Recorded information:
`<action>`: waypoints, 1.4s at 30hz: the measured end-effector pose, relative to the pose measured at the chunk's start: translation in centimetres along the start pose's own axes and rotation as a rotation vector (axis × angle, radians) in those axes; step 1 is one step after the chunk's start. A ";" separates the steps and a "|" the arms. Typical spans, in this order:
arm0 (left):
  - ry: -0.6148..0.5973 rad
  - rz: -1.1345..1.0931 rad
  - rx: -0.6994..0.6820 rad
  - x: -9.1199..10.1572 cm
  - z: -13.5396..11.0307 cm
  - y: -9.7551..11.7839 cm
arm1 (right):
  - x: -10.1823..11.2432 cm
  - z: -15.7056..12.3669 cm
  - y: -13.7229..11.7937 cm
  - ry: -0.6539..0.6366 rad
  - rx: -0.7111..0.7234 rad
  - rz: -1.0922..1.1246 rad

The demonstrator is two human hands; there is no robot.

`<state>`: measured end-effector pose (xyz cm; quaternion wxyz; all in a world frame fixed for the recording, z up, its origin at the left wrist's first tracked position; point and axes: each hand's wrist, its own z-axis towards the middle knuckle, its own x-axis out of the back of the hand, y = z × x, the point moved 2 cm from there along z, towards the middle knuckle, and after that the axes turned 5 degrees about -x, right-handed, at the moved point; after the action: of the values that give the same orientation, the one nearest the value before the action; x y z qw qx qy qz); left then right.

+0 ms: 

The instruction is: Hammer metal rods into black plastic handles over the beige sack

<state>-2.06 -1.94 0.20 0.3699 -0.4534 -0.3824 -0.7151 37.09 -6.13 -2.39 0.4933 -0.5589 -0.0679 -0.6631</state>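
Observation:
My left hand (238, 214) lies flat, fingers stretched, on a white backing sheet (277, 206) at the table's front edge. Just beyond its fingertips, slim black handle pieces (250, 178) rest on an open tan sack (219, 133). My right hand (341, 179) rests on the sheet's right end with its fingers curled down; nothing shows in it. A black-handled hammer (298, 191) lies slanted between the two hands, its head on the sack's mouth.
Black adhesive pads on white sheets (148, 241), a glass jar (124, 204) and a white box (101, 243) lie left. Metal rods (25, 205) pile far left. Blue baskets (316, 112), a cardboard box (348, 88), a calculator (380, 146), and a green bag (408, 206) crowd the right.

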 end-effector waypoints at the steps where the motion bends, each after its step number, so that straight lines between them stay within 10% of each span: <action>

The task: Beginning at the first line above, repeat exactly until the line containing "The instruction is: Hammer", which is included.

Answer section:
`<action>`: waypoints, 1.4s at 30hz: the measured end-effector pose, relative to the pose measured at the chunk's start: translation in centimetres along the start pose's own axes and rotation as a rotation vector (axis × angle, radians) in those axes; step 1 is one step after the chunk's start. A ";" separates the steps and a "|" the arms. Typical spans, in this order:
arm0 (left):
  - ry: -0.6148..0.5973 rad
  - rz: -1.1345..1.0931 rad
  - rx: -0.6994..0.6820 rad
  - x: -9.1199..10.1572 cm
  - z: -13.5396..11.0307 cm
  - y: -9.7551..11.7839 cm
arm1 (right):
  - x: -10.1823..11.2432 cm
  - z: -15.7056..12.3669 cm
  - y: -13.7229..11.7937 cm
  - ry: -0.6539..0.6366 rad
  - rx: -0.7111..0.7234 rad
  - rz: -1.0922..1.1246 rad

The demonstrator is two human hands; there is no robot.

`<state>`: measured end-effector pose (xyz cm; quaternion wxyz; all in a world frame fixed for the recording, z up, its origin at the left wrist's first tracked position; point and axes: each hand's wrist, its own z-axis towards the middle knuckle, its own x-axis out of the back of the hand, y = z × x, the point moved 2 cm from there along z, towards the middle knuckle, and after that the axes turned 5 degrees about -x, right-handed, at the moved point; after the action: of the values that give the same orientation, the one nearest the value before the action; x y z qw qx qy qz); left then right.

+0 ms: 

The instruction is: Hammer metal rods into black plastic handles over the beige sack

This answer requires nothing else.